Data entries:
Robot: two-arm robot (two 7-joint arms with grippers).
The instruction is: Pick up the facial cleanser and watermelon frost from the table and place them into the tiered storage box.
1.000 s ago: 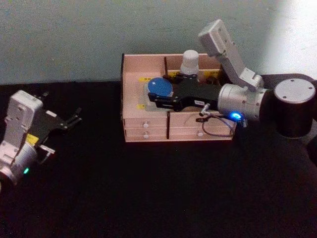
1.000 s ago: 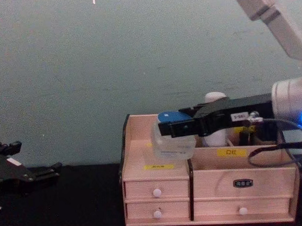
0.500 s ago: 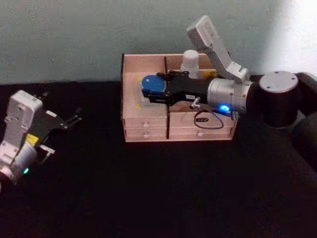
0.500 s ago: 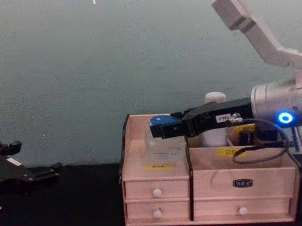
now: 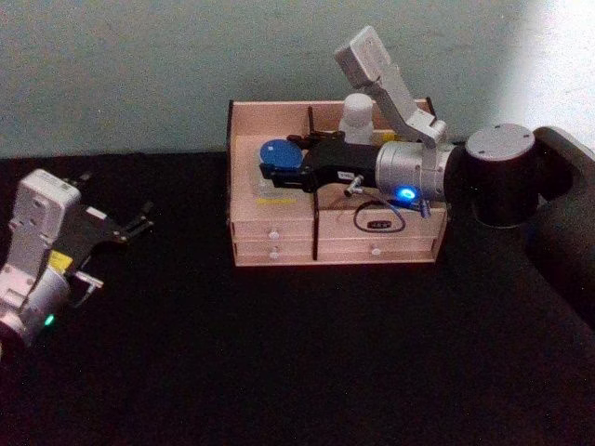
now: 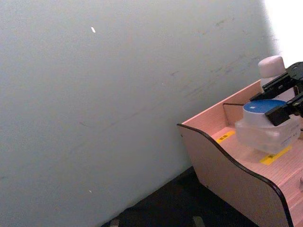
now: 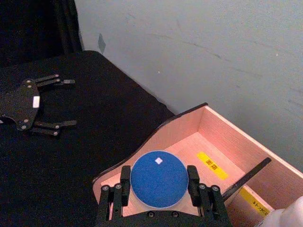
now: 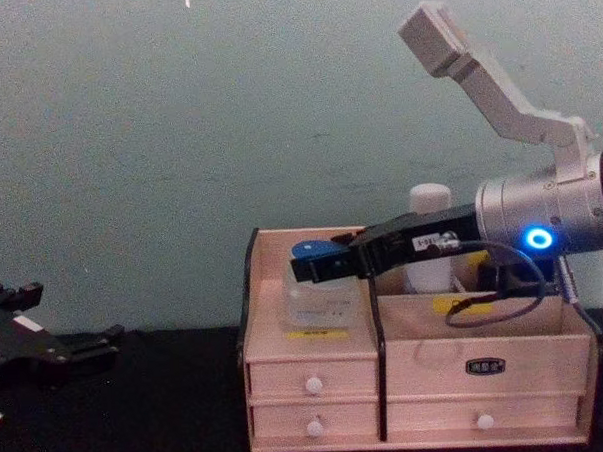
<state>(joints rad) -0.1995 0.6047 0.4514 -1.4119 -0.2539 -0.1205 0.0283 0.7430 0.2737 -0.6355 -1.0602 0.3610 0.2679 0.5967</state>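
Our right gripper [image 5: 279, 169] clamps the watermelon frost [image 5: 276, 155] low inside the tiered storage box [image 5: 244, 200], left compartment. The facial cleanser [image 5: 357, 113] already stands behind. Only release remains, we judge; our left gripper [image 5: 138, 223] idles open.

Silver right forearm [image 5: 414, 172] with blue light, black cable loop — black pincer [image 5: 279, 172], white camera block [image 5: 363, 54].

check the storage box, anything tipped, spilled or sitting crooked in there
Nothing stands out. The facial cleanser stands upright in a back compartment of the tiered storage box. The watermelon frost sits level in the left compartment, lid on, the right gripper shut on it. The left gripper is parked aside.
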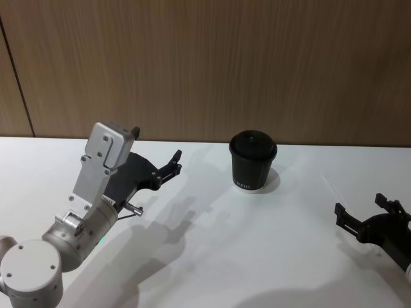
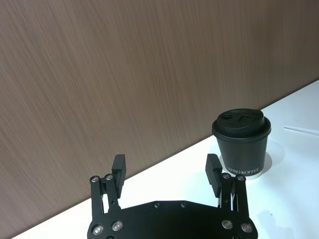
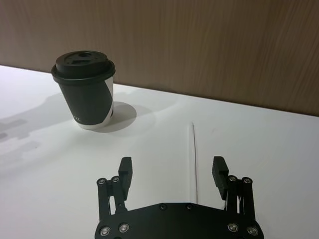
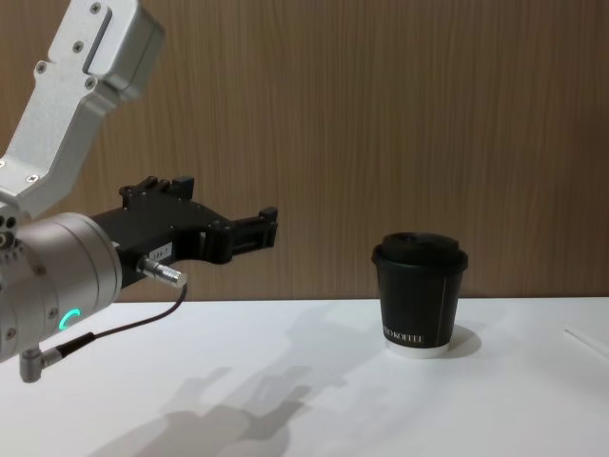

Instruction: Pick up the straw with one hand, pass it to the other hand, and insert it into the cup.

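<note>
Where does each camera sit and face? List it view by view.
Head: high up, facing down on the table; left claw and right claw both open.
Chest: low, facing across the table; left claw raised at left.
Left wrist: behind the left claw, facing the cup.
Right wrist: behind the right claw, facing the straw lying flat.
Shared: all four views show the cup.

The head view looks down on the bench (image 1: 257, 256), the chest view low across it, the wrist views forward from just behind the left end effector (image 2: 166, 167) and right end effector (image 3: 172, 164), all sharing the cup (image 1: 252, 163) ahead.
</note>
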Controlling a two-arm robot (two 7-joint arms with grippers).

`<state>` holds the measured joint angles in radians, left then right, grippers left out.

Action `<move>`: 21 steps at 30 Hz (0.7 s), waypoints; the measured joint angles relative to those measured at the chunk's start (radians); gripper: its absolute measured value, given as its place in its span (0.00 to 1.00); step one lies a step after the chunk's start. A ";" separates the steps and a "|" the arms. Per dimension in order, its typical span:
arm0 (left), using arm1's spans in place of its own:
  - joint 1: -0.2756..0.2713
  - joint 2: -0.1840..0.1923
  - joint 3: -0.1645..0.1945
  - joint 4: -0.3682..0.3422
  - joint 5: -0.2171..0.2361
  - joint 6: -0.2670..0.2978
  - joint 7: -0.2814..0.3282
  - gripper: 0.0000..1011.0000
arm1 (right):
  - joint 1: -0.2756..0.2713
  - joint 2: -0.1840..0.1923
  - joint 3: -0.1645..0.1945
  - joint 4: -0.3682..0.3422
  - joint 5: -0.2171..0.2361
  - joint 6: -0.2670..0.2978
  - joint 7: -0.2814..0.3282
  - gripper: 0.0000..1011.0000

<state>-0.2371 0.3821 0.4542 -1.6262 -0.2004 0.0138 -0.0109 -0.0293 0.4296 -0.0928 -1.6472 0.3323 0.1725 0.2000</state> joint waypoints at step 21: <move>0.000 0.000 0.000 0.000 0.000 0.000 0.000 0.99 | -0.011 -0.007 0.031 -0.006 0.010 0.087 0.007 0.99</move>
<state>-0.2371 0.3821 0.4543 -1.6262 -0.2004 0.0139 -0.0109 -0.0400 0.4228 -0.0620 -1.6535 0.3426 0.2594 0.2071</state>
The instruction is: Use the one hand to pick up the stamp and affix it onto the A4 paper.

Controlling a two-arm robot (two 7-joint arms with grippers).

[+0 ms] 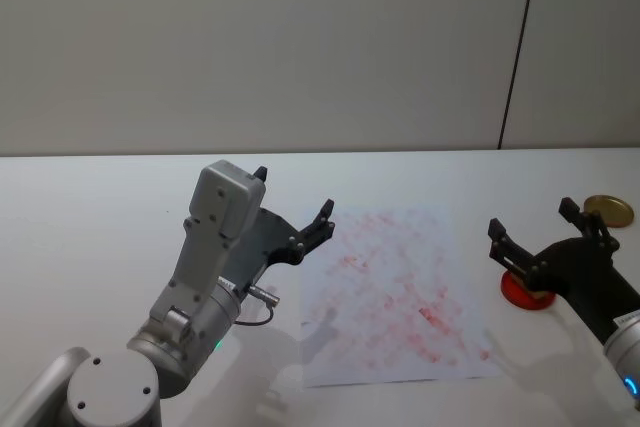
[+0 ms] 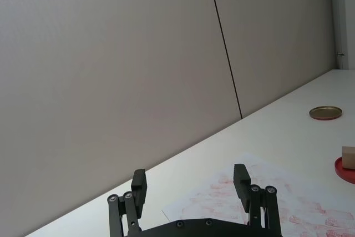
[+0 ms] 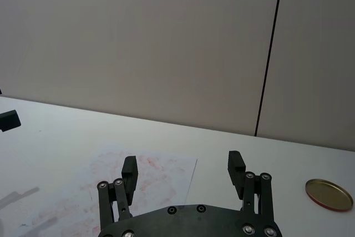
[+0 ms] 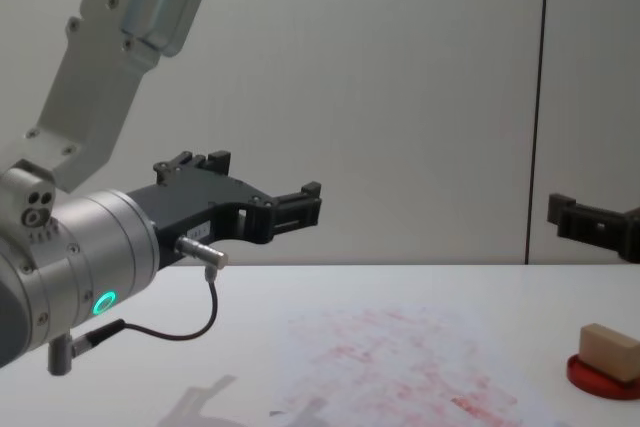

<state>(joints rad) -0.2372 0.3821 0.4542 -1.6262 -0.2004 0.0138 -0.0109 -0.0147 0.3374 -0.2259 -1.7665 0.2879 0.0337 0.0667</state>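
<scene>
- A white table point(image 1: 100, 207) runs back to a plain grey panelled wall point(image 1: 300, 47) that has one dark upright seam.
- The A4 paper point(image 1: 395, 297) lies flat near the middle of the table, covered in faint red blotchy prints.
- The stamp point(image 4: 610, 349), a small tan wooden block, stands on a flat round red ink pad point(image 4: 600, 379) just off the paper's right edge. It touches the pad and no gripper.
- A round brass-coloured lid point(image 1: 608, 210) lies farther back on the right, apart from the pad.
- The right gripper point(image 1: 531, 215) hangs over the ink pad. In the head view its black body covers part of the pad.
- In the chest view its dark fingers sit well above the stamp, with clear air between them and the block.
- Its two slim fingers are spread wide apart, as the right wrist view shows plainly, and there is only air between them.
- The left gripper point(image 1: 293, 192) is held up off the table just left of the paper, pointing forward and toward the sheet's far left corner.
- Its fingers are also spread wide, gripping nothing and touching neither paper nor table.
- The left arm's silver forearm carries a green ring light point(image 4: 103, 302), and a thin black cable point(image 4: 190, 332) loops under the wrist.
</scene>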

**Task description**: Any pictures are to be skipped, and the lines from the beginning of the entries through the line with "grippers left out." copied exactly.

**Completed task**:
Robot: two-arm robot (two 7-joint arms with grippers).
The instruction is: Pick up the facial cleanser and watermelon frost from the table and place them into the tiered storage box.
1.000 s ago: 
1.000 s ago: 
0.500 s ago: 
0.500 s ago: 
now: 
now: 
now: 
now: 
<state>(joints rad) -0.1995 0.6047 0.4514 -1.4119 -0.2539 -0.1205 0.0283 0.7430 0.2737 -0.6355 -1.0602 0.3610 0.2679 0.5967</state>
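Our right gripper [image 5: 279, 169] clamps the watermelon frost [image 5: 276, 155] low inside the tiered storage box [image 5: 244, 200], left compartment. The facial cleanser [image 5: 357, 113] already stands behind. Only release remains, we judge; our left gripper [image 5: 138, 223] idles open.

Silver right forearm [image 5: 414, 172] with blue light, black cable loop — black pincer [image 5: 279, 172], white camera block [image 5: 363, 54].

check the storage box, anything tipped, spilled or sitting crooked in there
Nothing stands out. The facial cleanser stands upright in a back compartment of the tiered storage box. The watermelon frost sits level in the left compartment, lid on, the right gripper shut on it. The left gripper is parked aside.
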
Instruction: Pick up the straw with one hand, pass it to the other hand, and insert it into the cup.

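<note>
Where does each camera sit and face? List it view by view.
Head: high up, facing down on the table; left claw and right claw both open.
Chest: low, facing across the table; left claw raised at left.
Left wrist: behind the left claw, facing the cup.
Right wrist: behind the right claw, facing the straw lying flat.
Shared: all four views show the cup.

The head view looks down on the bench (image 1: 257, 256), the chest view low across it, the wrist views forward from just behind the left end effector (image 2: 166, 167) and right end effector (image 3: 172, 164), all sharing the cup (image 1: 252, 163) ahead.
</note>
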Controlling a two-arm robot (two 7-joint arms with grippers).

`<state>` holds the measured joint angles in radians, left then right, grippers left out.

The exercise asks for nothing further.